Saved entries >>

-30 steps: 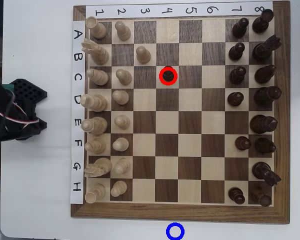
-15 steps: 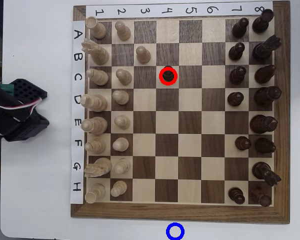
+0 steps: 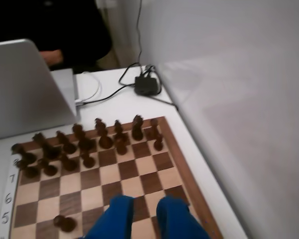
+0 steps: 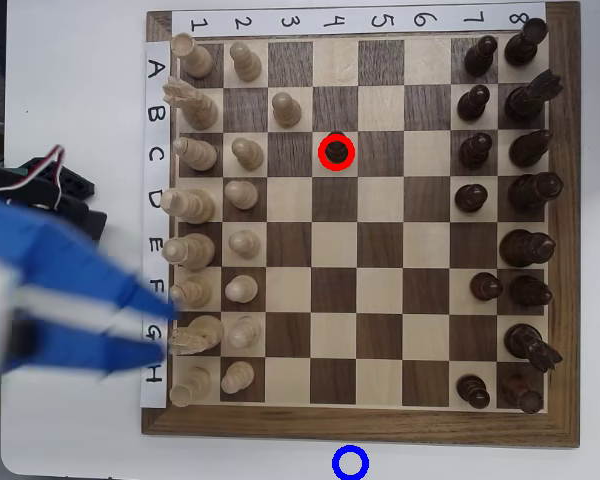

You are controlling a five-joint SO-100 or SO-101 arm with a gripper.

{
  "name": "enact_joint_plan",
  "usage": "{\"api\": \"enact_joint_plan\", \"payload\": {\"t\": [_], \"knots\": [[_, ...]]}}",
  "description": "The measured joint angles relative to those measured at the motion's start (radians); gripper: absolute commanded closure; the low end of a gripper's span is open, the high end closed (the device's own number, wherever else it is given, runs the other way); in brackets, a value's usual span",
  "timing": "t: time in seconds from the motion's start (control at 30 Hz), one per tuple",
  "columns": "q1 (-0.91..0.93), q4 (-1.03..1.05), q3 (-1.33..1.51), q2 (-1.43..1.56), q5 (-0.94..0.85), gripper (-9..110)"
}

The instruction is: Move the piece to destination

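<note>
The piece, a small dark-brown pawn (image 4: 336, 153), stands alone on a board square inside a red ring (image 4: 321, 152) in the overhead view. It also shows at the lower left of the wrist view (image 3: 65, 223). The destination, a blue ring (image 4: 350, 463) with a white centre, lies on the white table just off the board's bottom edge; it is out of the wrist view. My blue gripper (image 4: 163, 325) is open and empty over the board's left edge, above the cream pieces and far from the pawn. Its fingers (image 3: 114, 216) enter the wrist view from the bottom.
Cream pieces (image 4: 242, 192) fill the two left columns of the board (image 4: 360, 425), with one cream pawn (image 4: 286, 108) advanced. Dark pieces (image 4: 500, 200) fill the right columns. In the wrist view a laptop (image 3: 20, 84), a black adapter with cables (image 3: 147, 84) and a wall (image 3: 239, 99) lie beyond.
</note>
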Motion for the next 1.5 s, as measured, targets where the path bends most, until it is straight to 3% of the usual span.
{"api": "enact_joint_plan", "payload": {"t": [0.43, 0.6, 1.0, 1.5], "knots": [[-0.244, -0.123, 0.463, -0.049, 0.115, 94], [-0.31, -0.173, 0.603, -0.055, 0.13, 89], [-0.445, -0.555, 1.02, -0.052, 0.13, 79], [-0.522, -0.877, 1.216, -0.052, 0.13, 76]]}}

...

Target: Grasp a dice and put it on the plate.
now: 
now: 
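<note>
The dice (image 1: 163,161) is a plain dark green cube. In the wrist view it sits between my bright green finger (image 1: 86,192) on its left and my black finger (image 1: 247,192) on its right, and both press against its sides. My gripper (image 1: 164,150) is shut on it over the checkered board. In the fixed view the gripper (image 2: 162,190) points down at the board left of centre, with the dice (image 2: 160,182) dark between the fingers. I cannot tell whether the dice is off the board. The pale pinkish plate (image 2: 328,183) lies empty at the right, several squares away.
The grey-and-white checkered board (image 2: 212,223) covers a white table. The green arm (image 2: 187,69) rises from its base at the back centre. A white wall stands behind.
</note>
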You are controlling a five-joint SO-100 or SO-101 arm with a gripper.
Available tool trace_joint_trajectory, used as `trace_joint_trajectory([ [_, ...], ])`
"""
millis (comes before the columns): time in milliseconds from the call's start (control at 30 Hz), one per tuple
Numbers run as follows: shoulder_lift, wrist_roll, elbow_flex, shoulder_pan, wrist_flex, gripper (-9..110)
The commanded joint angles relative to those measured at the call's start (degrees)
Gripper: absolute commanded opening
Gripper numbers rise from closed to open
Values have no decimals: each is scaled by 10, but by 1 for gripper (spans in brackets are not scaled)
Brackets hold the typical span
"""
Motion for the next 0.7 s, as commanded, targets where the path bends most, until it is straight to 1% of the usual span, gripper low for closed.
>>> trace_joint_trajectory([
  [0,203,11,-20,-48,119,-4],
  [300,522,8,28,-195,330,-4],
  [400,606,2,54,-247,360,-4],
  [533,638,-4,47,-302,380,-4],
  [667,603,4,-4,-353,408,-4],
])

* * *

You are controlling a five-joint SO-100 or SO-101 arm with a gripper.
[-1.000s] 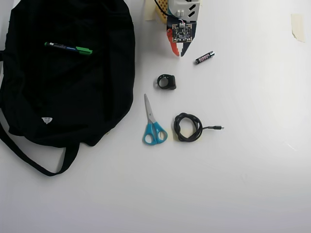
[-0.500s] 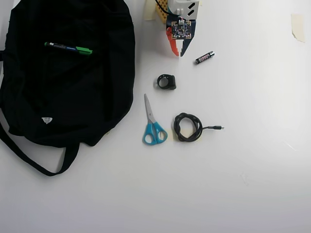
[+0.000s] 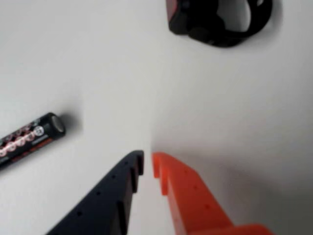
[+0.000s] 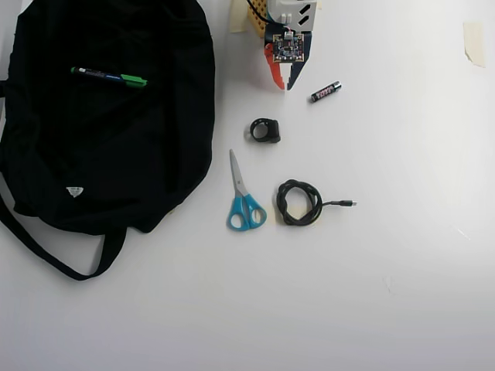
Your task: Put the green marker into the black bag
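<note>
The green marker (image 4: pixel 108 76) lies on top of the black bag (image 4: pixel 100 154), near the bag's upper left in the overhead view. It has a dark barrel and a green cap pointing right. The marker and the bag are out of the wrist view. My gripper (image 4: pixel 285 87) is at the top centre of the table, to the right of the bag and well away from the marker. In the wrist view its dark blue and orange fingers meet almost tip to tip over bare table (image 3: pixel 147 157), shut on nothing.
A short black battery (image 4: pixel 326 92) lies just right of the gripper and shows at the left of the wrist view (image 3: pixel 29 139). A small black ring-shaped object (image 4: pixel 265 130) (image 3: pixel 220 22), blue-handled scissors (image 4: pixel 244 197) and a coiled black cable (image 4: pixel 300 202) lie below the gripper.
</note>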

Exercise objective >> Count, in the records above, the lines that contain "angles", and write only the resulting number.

Solution to the problem >> 2